The central component of the project is a film entitled Journey of the Universe, set for release next year. Already there is a well-developed website that gives visitors a taste of the film project’s breadth, including a video preview. A companion book is set to be published in 2011 by Yale University Press. An educational series will give the project further resonance in high schools, colleges and divinity schools, according to Tucker.
The film is slated for its first public showing on March 25 at Yale’s School of Forestry and Environmental Studies. In June, PBS affiliate KQED in San Francisco is planning to give Journey of the Universe a broad debut in the United States’ sixth largest television market. Ultimately, Tucker said, the film is aimed for use “in a variety of settings including schools and colleges, churches and synagogues, community centers and conferences.”

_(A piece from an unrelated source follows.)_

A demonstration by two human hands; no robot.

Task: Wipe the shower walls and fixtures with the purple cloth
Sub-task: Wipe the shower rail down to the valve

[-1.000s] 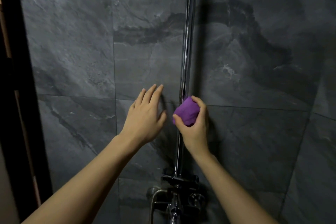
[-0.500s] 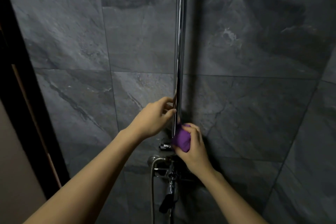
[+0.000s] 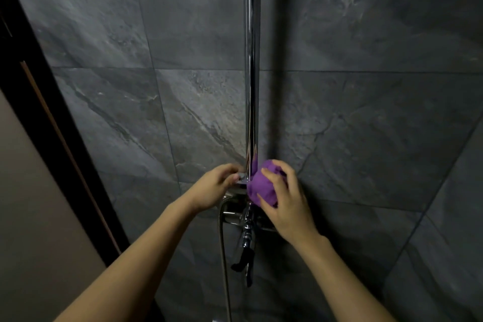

Using a bottom-up approach to bringing about change and altering attitudes that lead to environmental destruction, the film and book could bring about a transformation of consciousness, values, and action, Tucker believes.
“With the collective efforts of many people, including the voices of many Christian communities, we would hope to begin to reverse the exploitative worldview that dispenses with ecosystems and people in wanton ways,” Tucker observed. “New forms of eco-justice need to arise within the Christian churches to respond to this crisis that holds hostage the future of life itself.”
The idea for Journey of the Universe was born about 25 years ago when Tucker and Swimme were both working with Thomas Berry, the late historian of world religions and leading environmental thinker. “Berry had a vision of the need for an integrating narrative of the development of the universe, Earth, and humans,” said Tucker, the film’s executive producer. “He wrote an essay in 1978 called ‘The New Story’ out of which this project arose.”
She continued, “It has been without doubt the largest and most complex project I have ever undertaken. Film making is enormously time consuming—from writing the script, to finding the director and production staff, to filming, editing, and finding the right images and music.”
Tucker, who also holds appointments at Yale’s School of Forestry and Environmental Studies and Department of Religious Studies, is nationally prominent through her work on religion and the environment. Her presence at Yale, along with her husband John Grim, has helped bolster the joint degree program offered by YDS and FES. Tucker and Grim are co-directors of the Yale Forum on Religion and Ecology that sponsors conferences and publications in the field. She played a leading role in organizing the Renewing Hope: Pathways of Religious Environmentalism conference that spanned four days in early 2008 and drew 300 participants to the Divinity School.
Swimme, a professor of cosmology at the California Institute of Integral Studies in San Francisco, is the film’s dominant on-screen presence. “What Mary Evelyn and I are hoping to convey is our sense that with the story of the unfolding universe and Earth, humanity is discovering what might be called a context of contexts, said Swimme.
“Whether we are Christian or Taoist, whether we are Democrat or Republican, whether we are socialist or free market capitalist, we all arise out of a process of complexification that began with a single cell,” observed Swimme, who holds a Ph.D. in mathematics from the University of Oregon and is a veteran of four previous film projects. “With our book and film, we are celebrating unity, the unity of the human species, and the unity that holds humans and Earth together.”